The Blue & Gray Press

The University of Mary Washington Student Newspaper

Personal Essay: The harsh reality of teaching during a pandemic

3 min read

Students must remain socially distant in the classroom, making activities and socialization difficult. | Authentic Images

KAITLYN HUNDLEY

Staff Writer

Being a teacher during a pandemic has been one of the most challenging things I have been through, to say the least. This year has been so different for myself, other teachers and students. As a teacher, we are experiencing many emotions in a single day. I am a second year teacher in a Pre-K classroom. However, I have worked in this school as a substitute and a coach over the past four years. 

My school has been in-person since the beginning of September. During that time, teachers were just trying to survive, hoping to make it to Christmas break while still being in-person. We went into the year excited to be a school that is having in-person class. Little did we know this would be the hardest year of all. 

Many things have changed since we were in class last spring. Masks are a big change, of course. But have you ever had to keep twelve 3-year-olds in a mask all day? It is not an easy task. We are having to remind students each minute of the day to pull up their mask, “put on your mask,” and “no, you cannot take your mask off.” 

It may not seem like a hard job, but it is sad. You can no longer see the smile of students or how they are feeling, emotions are hidden. Before, I loved seeing students smile, and now I am just frustrated that they are hidden behind a mask. 

This year, custodial staff cannot ensure classrooms are clean on their own. Teachers are having to do extra steps to make sure they are keeping their students healthy. After every play time? Spray it all down. After recess? Wipe all the equipment. Every time they touch a pencil? Wipe it. This is emotionally draining. Teachers are having to stop what they are doing and spend a lot of time having to clean. 

However, the school is providing what we need until we run out. If we happen to run out of cleaning supplies, then teachers have to go and buy the products ourselves. As you can imagine, these cleaning products can be costly. Children are not getting the education they need when teachers are having to spend most of their day cleaning.

We are also having to keep students six feet apart. Being a young child, it is developmentally important for children to have interaction with other children. Students are having trouble trying to stay so far apart because all they want to do is play with one another. Teachers are also having to accommodate for this in their plans by determining where to have the children placed. It is all an extra step for teachers.  

In the past students were put in groups of four in a play area while the teacher is working with a student.

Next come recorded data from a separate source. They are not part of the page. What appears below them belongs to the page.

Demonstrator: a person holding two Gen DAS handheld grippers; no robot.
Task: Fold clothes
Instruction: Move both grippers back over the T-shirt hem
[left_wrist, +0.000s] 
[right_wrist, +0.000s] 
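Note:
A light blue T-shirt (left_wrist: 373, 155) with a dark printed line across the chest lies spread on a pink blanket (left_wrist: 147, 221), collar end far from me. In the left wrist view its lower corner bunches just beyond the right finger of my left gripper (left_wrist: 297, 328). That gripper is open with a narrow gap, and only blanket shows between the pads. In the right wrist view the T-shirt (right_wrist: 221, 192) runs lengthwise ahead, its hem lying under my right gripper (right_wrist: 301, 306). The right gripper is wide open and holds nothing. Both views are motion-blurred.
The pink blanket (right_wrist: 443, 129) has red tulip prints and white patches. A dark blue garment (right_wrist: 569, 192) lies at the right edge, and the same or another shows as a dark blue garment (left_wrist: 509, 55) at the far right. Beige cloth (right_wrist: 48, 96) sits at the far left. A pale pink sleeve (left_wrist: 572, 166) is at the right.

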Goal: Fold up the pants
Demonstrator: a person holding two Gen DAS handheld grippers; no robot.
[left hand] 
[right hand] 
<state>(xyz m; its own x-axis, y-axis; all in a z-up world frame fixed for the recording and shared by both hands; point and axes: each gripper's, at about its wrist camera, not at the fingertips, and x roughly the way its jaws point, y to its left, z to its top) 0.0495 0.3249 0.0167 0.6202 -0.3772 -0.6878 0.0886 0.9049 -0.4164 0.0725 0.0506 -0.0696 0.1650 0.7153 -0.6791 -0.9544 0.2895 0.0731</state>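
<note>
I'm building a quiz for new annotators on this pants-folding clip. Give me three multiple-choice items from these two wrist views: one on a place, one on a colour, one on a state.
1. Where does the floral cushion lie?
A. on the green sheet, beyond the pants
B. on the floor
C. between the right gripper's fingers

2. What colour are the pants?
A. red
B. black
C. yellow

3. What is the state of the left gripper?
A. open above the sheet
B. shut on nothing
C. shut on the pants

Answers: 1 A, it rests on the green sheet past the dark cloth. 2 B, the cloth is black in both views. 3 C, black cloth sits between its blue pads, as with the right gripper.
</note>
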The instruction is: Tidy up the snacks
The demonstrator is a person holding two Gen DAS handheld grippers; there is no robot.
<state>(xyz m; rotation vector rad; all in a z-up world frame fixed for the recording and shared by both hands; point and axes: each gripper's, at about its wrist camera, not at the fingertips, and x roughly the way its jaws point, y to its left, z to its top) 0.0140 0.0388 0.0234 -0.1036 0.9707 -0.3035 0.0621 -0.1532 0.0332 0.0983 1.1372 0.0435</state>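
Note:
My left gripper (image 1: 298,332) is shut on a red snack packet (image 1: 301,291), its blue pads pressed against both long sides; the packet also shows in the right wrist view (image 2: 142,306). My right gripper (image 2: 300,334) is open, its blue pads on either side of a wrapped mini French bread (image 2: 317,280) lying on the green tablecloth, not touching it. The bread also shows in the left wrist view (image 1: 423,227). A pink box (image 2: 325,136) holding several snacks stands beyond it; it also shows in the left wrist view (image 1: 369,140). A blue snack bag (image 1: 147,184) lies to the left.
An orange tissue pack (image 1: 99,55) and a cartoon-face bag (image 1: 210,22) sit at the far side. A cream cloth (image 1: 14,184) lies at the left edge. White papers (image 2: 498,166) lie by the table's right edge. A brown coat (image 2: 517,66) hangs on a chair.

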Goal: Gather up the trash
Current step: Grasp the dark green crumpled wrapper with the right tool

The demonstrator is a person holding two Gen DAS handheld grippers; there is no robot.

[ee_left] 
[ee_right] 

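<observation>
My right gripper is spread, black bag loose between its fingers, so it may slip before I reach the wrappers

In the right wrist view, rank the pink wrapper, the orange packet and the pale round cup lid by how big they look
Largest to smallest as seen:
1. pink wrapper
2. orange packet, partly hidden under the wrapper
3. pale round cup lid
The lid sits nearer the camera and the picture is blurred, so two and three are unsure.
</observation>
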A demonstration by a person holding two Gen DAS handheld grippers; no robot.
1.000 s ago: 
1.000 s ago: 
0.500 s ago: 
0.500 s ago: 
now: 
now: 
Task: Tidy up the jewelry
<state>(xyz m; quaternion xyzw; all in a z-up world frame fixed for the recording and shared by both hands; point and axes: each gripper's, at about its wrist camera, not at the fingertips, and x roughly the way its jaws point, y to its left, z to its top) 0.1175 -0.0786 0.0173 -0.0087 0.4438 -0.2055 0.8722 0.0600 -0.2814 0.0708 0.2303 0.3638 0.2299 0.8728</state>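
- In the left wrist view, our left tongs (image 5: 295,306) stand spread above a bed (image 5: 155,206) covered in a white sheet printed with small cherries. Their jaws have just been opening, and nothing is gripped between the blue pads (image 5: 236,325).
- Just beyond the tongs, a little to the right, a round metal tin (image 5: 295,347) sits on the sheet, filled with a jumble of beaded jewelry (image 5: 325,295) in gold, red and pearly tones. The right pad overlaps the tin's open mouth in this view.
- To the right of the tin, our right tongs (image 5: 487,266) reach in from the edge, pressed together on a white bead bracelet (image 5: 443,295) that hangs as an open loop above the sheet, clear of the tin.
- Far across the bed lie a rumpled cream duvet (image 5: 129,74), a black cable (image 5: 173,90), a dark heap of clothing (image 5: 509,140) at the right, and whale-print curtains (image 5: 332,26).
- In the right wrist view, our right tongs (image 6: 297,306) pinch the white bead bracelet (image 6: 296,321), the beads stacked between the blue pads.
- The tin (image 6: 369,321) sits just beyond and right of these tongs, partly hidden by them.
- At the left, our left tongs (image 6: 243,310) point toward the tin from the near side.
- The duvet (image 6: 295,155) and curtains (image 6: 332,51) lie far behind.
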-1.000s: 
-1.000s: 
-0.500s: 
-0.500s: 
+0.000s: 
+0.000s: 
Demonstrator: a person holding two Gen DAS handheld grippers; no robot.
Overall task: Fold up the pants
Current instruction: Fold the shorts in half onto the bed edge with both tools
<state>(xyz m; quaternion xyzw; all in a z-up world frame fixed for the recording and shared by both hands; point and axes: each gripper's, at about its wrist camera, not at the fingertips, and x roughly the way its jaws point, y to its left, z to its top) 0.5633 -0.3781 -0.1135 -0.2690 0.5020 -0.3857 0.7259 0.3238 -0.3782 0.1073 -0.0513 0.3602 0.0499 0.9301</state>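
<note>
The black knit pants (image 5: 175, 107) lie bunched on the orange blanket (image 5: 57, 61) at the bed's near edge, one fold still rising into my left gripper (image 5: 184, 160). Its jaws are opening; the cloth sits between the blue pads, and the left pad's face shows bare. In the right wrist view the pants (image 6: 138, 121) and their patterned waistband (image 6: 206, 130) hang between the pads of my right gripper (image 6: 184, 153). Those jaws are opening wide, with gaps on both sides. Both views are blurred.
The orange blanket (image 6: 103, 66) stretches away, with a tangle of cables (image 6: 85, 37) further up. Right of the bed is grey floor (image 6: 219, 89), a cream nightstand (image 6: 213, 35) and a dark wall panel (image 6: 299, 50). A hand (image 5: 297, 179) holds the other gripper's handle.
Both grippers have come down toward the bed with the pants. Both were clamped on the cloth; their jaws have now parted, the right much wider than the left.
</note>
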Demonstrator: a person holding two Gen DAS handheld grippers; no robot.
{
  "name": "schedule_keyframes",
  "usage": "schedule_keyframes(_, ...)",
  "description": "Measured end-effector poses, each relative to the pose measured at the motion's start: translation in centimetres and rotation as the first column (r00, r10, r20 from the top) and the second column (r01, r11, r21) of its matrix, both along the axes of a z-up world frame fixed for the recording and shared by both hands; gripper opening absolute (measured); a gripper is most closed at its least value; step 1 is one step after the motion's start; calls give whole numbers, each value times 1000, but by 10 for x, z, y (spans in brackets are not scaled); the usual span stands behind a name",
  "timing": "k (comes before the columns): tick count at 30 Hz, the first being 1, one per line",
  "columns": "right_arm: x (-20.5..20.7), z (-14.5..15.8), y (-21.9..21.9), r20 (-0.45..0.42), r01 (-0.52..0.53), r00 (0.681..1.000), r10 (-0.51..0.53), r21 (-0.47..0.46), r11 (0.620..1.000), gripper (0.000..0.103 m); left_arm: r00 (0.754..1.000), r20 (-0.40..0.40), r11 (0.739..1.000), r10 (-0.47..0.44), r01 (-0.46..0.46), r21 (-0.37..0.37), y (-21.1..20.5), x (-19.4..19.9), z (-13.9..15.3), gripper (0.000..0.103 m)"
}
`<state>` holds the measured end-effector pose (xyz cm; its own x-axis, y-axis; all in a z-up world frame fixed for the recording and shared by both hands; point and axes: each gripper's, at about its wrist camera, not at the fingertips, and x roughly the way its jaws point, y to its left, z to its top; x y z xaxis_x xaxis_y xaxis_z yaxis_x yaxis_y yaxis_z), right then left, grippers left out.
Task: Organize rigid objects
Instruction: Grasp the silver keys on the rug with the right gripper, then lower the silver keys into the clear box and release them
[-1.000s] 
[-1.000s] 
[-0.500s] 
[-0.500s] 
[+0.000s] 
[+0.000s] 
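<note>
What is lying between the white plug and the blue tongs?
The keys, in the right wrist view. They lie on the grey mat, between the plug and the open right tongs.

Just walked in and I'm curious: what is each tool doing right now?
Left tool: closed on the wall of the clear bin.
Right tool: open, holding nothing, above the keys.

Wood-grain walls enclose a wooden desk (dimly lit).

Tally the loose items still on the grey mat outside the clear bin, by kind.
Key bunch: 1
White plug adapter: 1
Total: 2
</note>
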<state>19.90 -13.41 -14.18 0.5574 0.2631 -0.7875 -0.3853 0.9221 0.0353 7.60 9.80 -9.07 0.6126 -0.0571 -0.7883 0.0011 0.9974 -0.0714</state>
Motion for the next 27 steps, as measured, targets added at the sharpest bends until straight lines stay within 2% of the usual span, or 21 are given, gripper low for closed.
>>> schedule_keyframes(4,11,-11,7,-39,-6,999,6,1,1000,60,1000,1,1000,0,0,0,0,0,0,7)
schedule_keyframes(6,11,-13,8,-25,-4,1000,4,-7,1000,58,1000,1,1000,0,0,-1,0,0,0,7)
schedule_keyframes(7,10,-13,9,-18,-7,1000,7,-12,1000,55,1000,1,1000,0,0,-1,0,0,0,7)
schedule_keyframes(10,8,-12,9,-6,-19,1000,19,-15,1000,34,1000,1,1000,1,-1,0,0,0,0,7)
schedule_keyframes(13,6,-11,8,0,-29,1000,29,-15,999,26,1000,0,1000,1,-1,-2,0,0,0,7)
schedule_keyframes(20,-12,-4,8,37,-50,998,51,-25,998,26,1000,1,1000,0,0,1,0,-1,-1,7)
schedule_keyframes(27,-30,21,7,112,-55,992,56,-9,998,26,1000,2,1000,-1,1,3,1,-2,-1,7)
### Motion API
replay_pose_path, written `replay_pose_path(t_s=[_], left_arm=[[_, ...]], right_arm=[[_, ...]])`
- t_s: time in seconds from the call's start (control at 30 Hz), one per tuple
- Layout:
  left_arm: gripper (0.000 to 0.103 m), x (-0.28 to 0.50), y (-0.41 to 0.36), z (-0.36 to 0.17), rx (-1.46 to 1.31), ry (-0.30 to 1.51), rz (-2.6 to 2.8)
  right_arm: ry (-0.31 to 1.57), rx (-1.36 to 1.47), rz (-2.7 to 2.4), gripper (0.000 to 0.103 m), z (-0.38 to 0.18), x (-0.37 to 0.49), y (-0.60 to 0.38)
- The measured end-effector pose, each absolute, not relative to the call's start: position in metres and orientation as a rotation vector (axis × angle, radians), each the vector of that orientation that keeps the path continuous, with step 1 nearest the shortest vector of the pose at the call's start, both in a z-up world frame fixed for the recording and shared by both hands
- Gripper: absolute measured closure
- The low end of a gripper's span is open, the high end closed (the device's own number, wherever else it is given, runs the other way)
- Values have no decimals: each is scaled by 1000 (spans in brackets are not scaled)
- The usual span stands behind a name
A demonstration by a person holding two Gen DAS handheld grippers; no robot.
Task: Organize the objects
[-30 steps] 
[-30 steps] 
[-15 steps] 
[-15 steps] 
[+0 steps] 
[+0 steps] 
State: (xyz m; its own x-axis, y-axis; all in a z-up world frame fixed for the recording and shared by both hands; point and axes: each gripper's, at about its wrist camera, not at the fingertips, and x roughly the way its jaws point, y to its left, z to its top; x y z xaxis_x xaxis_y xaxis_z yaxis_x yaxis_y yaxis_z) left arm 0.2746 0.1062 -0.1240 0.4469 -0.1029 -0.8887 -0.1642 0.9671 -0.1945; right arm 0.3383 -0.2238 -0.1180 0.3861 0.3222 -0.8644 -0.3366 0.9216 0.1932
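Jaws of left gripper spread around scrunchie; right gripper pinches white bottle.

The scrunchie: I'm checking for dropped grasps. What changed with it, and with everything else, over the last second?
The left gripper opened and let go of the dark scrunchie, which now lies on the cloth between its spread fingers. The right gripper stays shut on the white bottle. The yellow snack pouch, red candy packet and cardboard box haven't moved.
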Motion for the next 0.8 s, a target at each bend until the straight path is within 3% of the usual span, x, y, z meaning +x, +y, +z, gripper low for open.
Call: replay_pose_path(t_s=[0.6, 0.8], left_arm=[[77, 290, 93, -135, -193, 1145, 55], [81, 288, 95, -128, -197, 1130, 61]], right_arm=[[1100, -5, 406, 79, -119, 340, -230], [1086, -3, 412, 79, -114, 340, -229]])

Since the arrival of the pandemic, students are not able to be in groups. Each student has to have his or her own toy in a certain section of the room to avoid close contact. Another accommodation that we now have in place involves outside time. In the past years, students were able to play outside with other classes. Now, each class has a certain time they are allowed to go outside. This also limits interaction for the students. 

When I went into this profession, I was not taught how to teach during a pandemic. No amount of schooling will ever prepare you to be a teacher. It has been a learning process for me and for other teachers. However, I am glad that I am able to be in a classroom and not behind a camera, because at least I do get some interaction with students. 

Teachers and students are tired emotionally, physically, and emotionally. Teaching during a pandemic is not for the weak.